Testing You are expected to write unit tests for all of your non-trivial methods or functions. You can run the sample test suite in Assign1Test.java to confirm your program supports the required API.
Task Your task is to write a parser in Java 8+ that recognizes expressions in the pedagogic functional language Jam, which will be defined subsequently. A lexer is provided. This lexer returns a larger set of symbols (tokens) than what appears in the Jam Syntax Definition below. These extra symbols anticipate future extensions to Jam in later projects. At this point, your parser should simply reject any program containing one of these extra symbols as ill-formed, just like it would for any other syntax error.
Java Support Library In the provided support files, the parser's input token stream is generated by a Lexer object supporting the 0-ary method readToken(). The readToken() method produces a stream of Token objects belonging to various subclasses of the Token interface. The Lexer class supports two constructors: (i) a zero-ary constructor that converts standard input to a Lexer and (ii) a unary constructor Lexer(String fileName) that converts the specified file to a Lexer. The file Lexer.java contains the definition of the Lexer class and the collection of classes representing tokens (the Java interface type Token) and abstract syntax trees (the Java interface type AST).
The API That Your Program Must Support
The API provided in the starter repository exclusively uses must be in the default (top-level) package. All of the classes that you create to augment those in the starter repository should be in the empty package.
The starter repository contains a folder (directory) called src containing of the provided source files. We recommend that you create a parallel directory named classes to hold all of the class files generated by the javac compiler. You can easily do this in DrJava by creating a project with src as the root of the source folder and classes as the build folder.
In the src folder, the stub file Parser.java includes constructors Parser(Reader stream) and Parser(String filename) that a create parser to read the specified stream or file. The Reader variant of these constructors is very convenient when you are testing your parser from the DrJava read-eval-print loop or from unit test methods.

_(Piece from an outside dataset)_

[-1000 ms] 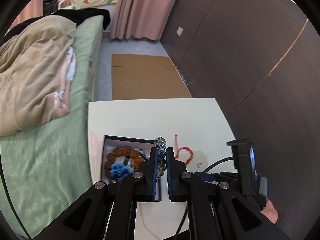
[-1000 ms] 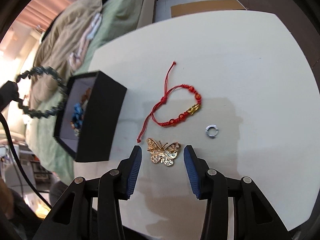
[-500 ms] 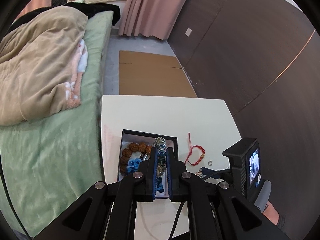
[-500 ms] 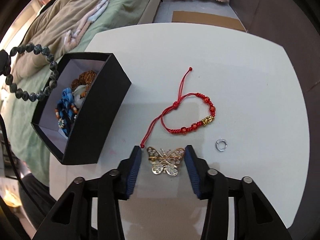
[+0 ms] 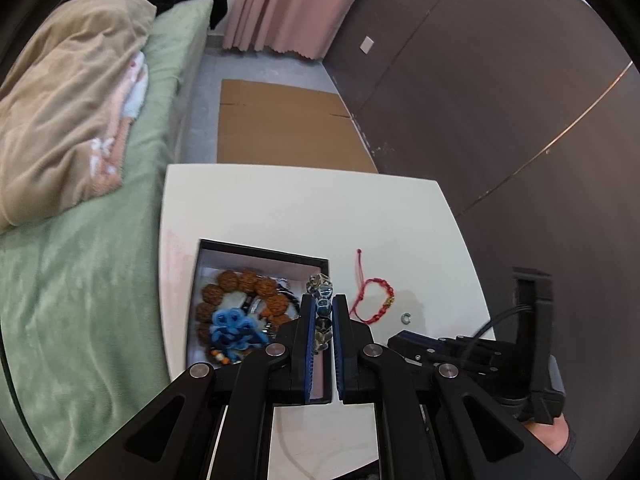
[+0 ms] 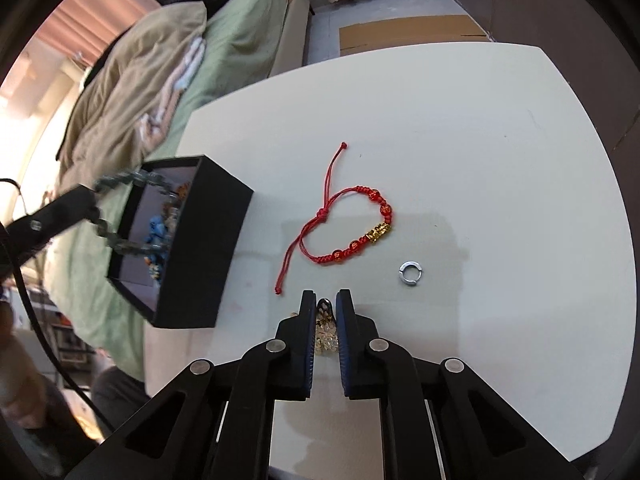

The String variant supports parsing Jam programs that reside in files.
The stub Parser class contains a public method AST parse() with a stubbed out body that returns the abstract syntax tree for the Jam expression in the input stream. It also contains one parse method private AST parseExp() with a stubbed out body that is the primary helper method for parse() along with a contract specifying what parseExp does. The grading program will print the output using the method System.out.println, which invokes the toString method on its argument. All of the requisite abstract syntax classes including toString methods are defined in the file AST.java in the starter repository. All of these support files are located in the folder src in the starter repository for Assignment 1.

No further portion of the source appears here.